The responsibility for giving the babies the care they need falls to the Children’s Office.  Under the Kenyan Children Act, there is a formal process that requires the Courts to decide what happens to the baby.  This is usually their placement in a Charitable Children’s Institute (or similar), where they can be nursed back to health.  Placement at a CCI is for up to three years.

There remain, however, organisations that take in, or even steal, babies outside of this process, to be sold for as little as a few hundred pounds.  They will often display them to extort donations from unsuspecting tourists and naive donors.

A major role of the social workers at the CCI is to find the best outcome for each baby.  If the mother can be traced, they will work with her to see if she can take the baby back and care for them.  Similarly, if the community are willing to take the baby on.  If appropriate, the social worker will work with a registered adoption agency to find a loving family to adopt or foster.

As well as caring for abandoned babies, the Kenya authorities are looking to prevent the problems that lead to it.  Better education, including better sexual education.  Access to contraception.
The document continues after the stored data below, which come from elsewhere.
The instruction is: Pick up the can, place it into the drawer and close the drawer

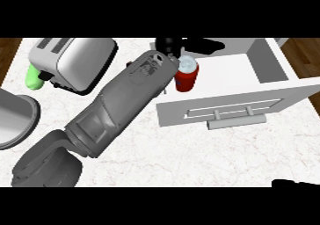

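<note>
Table [208, 154]: white marbled top, with wood floor showing past its left and right edges.

Can [186, 75]: red body, pale top, upright at the far middle of the table, just left of the open drawer and outside it.

Drawer [253, 66]: white, pulled out towards the near side; its front panel [237, 107] carries a bar handle [230, 115]. What can be seen of its inside holds nothing.

Left robot hand [169, 45]: black, at the end of a long grey forearm [120, 103] that crosses the table from near left to far middle. The hand sits right against the can's far left side; whether its fingers are closed round the can cannot be told.

Right robot hand [299, 184]: only a dark sliver at the near right edge; its fingers cannot be made out.

Toaster [71, 61]: silver, far left of the table.

Green object [34, 78]: left of the toaster.

Grey round vessel [13, 118]: at the left edge, partly cut off.
</note>
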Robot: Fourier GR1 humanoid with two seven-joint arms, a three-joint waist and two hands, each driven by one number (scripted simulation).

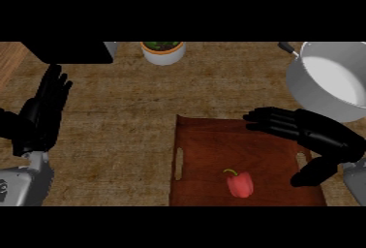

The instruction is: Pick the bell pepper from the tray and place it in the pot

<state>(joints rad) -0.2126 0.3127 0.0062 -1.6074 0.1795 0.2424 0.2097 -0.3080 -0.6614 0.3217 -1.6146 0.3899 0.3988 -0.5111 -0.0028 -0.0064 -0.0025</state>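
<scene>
Bell pepper on brown tray, mottled tan counter, both hands' fingers spread, holding nothing

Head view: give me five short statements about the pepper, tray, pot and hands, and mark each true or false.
1. The bell pepper lies on the tray. True.
2. The pot already holds the pepper. False: nothing shows inside it.
3. The right hand is open above the tray. True.
4. The left hand holds the pepper. False: it rests open at the view's left, off the tray.
5. The pot stands left of the tray. False: it stands at the upper right.
</scene>
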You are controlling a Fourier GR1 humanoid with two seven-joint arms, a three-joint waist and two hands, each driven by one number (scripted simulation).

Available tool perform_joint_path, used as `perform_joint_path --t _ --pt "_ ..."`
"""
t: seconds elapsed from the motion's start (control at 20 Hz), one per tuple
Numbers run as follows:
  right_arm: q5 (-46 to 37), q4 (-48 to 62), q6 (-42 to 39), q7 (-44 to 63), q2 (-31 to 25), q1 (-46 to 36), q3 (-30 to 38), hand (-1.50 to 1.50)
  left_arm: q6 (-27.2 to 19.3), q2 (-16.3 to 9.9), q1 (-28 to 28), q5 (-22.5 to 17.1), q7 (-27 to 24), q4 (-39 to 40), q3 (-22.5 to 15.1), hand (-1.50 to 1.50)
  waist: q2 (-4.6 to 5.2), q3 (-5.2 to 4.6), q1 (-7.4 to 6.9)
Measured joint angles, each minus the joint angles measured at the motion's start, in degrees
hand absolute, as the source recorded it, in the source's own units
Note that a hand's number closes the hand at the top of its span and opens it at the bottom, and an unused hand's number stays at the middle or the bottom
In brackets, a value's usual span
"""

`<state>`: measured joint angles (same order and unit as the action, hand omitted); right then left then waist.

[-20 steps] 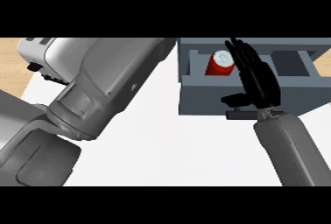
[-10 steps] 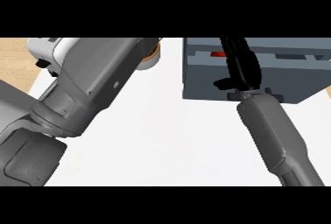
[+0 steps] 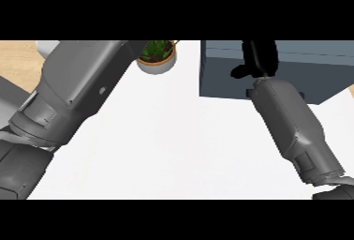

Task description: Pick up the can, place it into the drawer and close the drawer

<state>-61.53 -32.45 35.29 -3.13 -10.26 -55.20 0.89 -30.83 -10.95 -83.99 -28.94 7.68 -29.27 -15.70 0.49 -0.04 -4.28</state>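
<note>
The grey drawer unit stands at the upper right of the white counter, and its drawer shows no open gap from above. The can is hidden from view. My right hand lies over the drawer's front, fingers straight and pointing away from me, thumb sticking out to the left. It holds nothing. The right forearm runs down to the lower right. My left forearm crosses the left side up to the top edge, and its hand lies beyond that edge.
A potted plant in a white pot stands left of the drawer unit at the back. A white object shows at the far upper left, on the wooden surface.
The open drawer with the red can inside has slid shut and the can is no longer seen. My right hand has gone forward with the drawer front, fingers straight.
</note>
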Motion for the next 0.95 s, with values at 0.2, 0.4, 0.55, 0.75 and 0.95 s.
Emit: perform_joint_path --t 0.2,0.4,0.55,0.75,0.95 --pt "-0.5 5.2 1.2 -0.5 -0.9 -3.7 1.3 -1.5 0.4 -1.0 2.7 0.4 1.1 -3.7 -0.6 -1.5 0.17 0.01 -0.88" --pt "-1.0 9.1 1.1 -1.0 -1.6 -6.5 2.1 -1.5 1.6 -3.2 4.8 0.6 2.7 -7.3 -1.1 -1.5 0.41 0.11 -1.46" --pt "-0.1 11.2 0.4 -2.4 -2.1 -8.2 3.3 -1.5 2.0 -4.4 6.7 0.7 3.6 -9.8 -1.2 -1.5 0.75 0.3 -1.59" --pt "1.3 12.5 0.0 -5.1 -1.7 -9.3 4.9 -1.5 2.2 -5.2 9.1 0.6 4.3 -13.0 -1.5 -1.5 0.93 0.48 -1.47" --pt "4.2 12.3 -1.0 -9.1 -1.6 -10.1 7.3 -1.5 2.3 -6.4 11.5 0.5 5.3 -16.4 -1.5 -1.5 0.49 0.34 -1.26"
Access to safe, legal abortions.

By working with approved CCIs the Kenyan Government is aiming to reduce unwanted pregnancies, through support, counselling and education, and to ensure that any babies who are abandoned are given the best possible chance of a future.

Until those measures take effect, abandoned babies will continue to be a major issue in Kenya, and organisations that are willing and able to care for them and give them a better life are much needed.